Your task is to write out the lines from the line containing "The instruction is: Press" through the last line of the material, exactly.
• • • • • • •
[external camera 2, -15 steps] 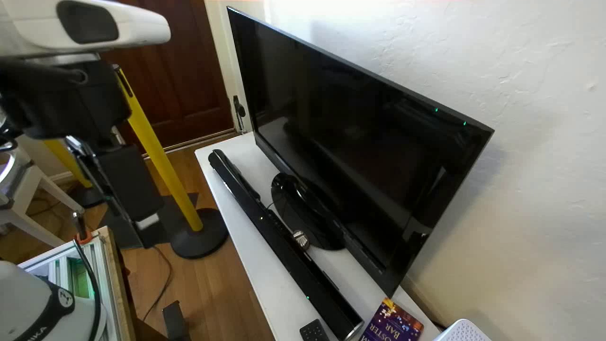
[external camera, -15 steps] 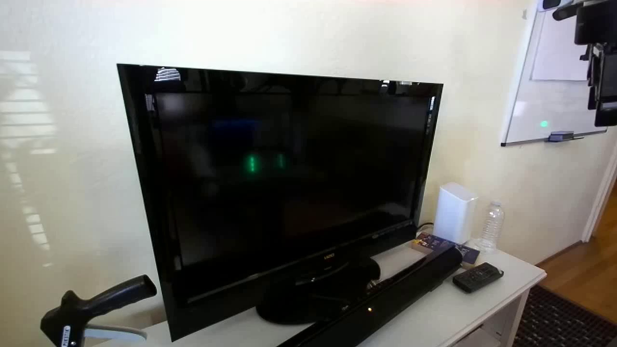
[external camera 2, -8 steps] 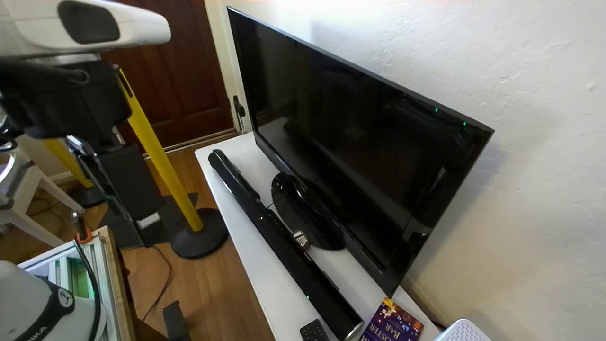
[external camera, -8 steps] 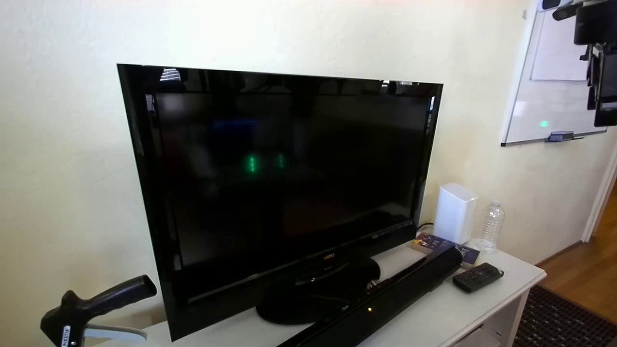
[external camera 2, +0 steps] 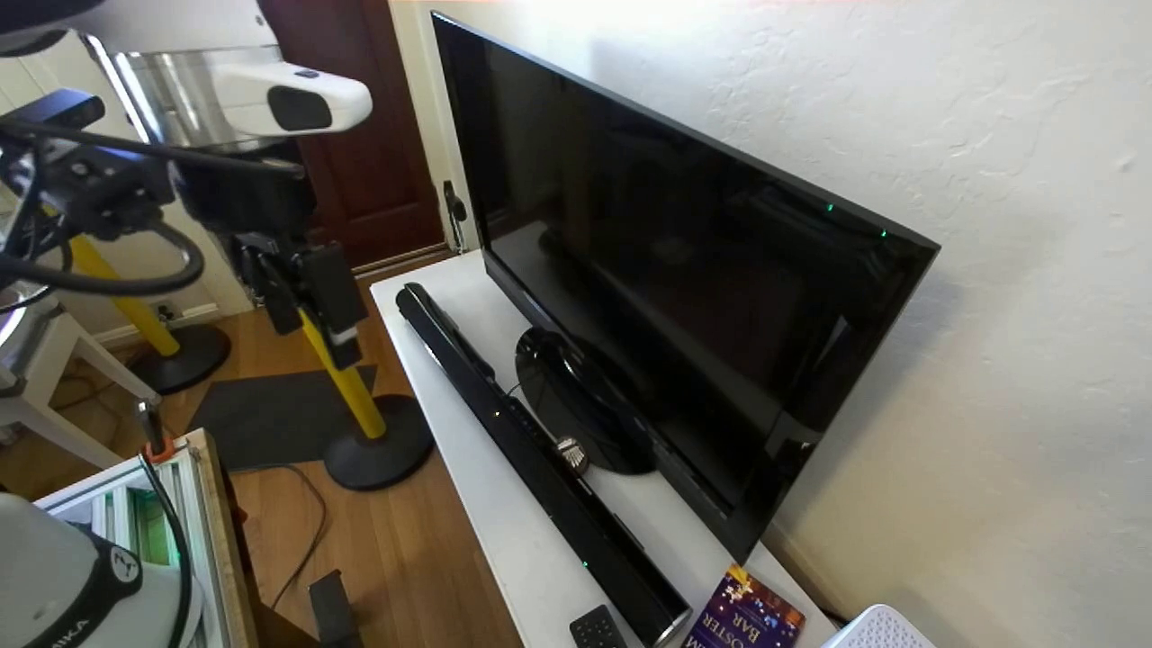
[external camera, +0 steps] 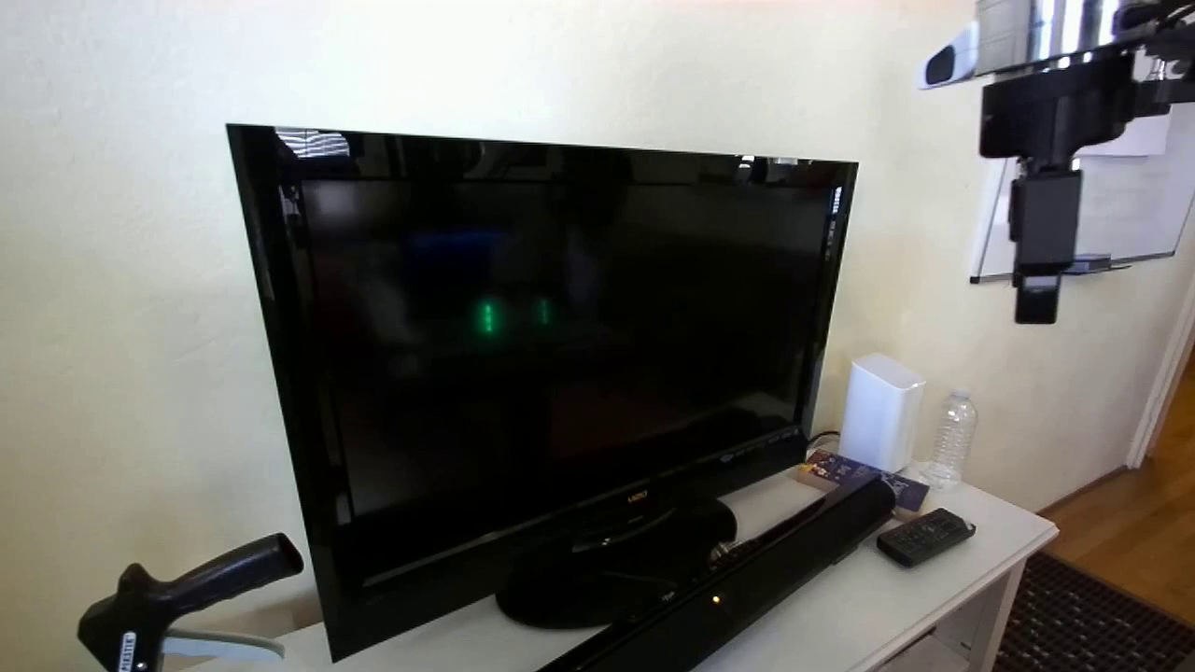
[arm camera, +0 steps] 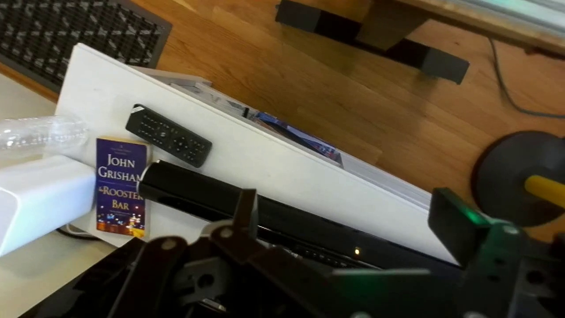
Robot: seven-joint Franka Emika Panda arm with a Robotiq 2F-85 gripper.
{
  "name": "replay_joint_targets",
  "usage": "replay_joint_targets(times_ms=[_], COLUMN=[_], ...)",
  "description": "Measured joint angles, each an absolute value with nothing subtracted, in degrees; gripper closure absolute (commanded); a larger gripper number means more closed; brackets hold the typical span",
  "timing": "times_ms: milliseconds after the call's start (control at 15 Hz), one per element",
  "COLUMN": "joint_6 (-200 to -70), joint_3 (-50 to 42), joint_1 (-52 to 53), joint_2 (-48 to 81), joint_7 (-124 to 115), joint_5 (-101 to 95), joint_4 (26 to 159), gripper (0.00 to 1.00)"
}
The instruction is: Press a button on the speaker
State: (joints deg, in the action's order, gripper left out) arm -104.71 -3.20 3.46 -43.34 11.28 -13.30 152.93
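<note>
Hand (arm camera: 346,201) has shifted toward the TV (external camera: 560,373) in both exterior views since the last frame. Wrist view: it's spread wide. Up high, well apart from the speaker (external camera 2: 537,468), which lies on the counter (external camera 2: 520,531) in front of the TV, amber light (arm camera: 356,251) on. Remote (arm camera: 169,135) and book (arm camera: 119,185) near speaker's end.

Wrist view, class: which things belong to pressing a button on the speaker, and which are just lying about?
For the job:
black soundbar speaker
robot's jaws, standing open

Just lying about:
remote
"Rooster Bar" book
clear bottle
white box
dark mat
yellow post
</note>
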Motion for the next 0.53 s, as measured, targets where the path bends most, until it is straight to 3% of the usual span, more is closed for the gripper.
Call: replay_joint_targets(times_ms=[533], joint_6=[-129.57], joint_3=[3.23], joint_1=[3.18], joint_2=[-23.25], joint_7=[-11.51], joint_5=[-5.48], joint_4=[152.71], gripper=[0.0])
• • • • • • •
TASK RESULT
The instruction is: Press a button on the speaker
State: (joints deg, in the action's order, gripper left out) arm -104.71 -3.20 3.46 -43.34 11.28 -13.30 152.93
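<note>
Hand (arm camera: 346,201) has shifted toward the TV (external camera: 560,373) in both exterior views since the last frame. Wrist view: it's spread wide. Up high, well apart from the speaker (external camera 2: 537,468), which lies on the counter (external camera 2: 520,531) in front of the TV, amber light (arm camera: 356,251) on. Remote (arm camera: 169,135) and book (arm camera: 119,185) near speaker's end.

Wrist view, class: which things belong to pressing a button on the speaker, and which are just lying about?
For the job:
black soundbar speaker
robot's jaws, standing open

Just lying about:
remote
"Rooster Bar" book
clear bottle
white box
dark mat
yellow post
</note>
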Motion for the next 0.53 s, as measured, targets where the path bends most, until it is straight to 3% of the usual span, more is closed for the gripper.
Call: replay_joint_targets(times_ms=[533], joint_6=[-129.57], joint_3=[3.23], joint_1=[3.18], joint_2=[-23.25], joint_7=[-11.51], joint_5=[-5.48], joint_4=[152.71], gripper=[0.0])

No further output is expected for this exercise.